#### Exercise goal:
Take the line that contains "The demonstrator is" and each line after it to the end of the data below, and set them down exactly, omitting pictures.

#### Supplied data:
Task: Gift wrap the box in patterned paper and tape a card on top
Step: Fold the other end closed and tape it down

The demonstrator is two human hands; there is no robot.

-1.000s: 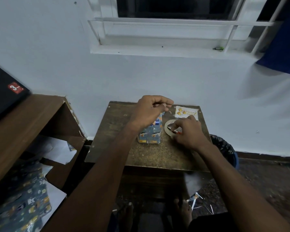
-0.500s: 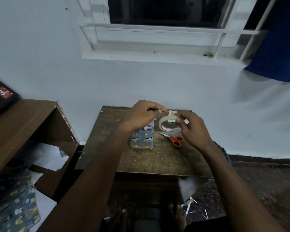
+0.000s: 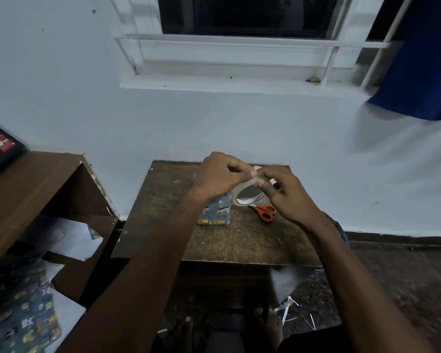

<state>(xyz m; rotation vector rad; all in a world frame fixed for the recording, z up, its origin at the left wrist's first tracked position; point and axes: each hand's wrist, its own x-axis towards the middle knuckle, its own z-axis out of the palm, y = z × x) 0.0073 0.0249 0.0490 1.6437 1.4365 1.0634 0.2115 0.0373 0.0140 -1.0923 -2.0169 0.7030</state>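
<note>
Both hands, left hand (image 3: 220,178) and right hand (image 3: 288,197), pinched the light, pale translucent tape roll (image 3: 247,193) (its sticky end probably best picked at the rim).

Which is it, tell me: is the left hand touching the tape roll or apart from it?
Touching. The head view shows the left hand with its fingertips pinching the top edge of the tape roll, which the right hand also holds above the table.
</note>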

#### Reply:
The demonstrator is two human hands; there is no robot.

-1.000s: 
-0.500s: 
+0.000s: 

<state>(xyz m; rotation vector rad; all in a world frame fixed for the recording, z up, its origin at the left wrist's first tracked position; point and axes: each hand's wrist, its own x-axis towards the middle knuckle, its own z-axis out of the palm, y = z × x) 0.0073 0.0249 0.0490 1.6437 1.4365 1.0634 0.2115 0.0373 0.0140 -1.0923 -2.0169 0.7030</state>
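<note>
Both hands, left hand (image 3: 220,178) and right hand (image 3: 288,197), pinched the light, pale translucent tape roll (image 3: 247,193) (its sticky end probably best picked at the rim).

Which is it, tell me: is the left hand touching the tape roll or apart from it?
Touching. The head view shows the left hand with its fingertips pinching the top edge of the tape roll, which the right hand also holds above the table.
</note>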

No further output is expected for this exercise.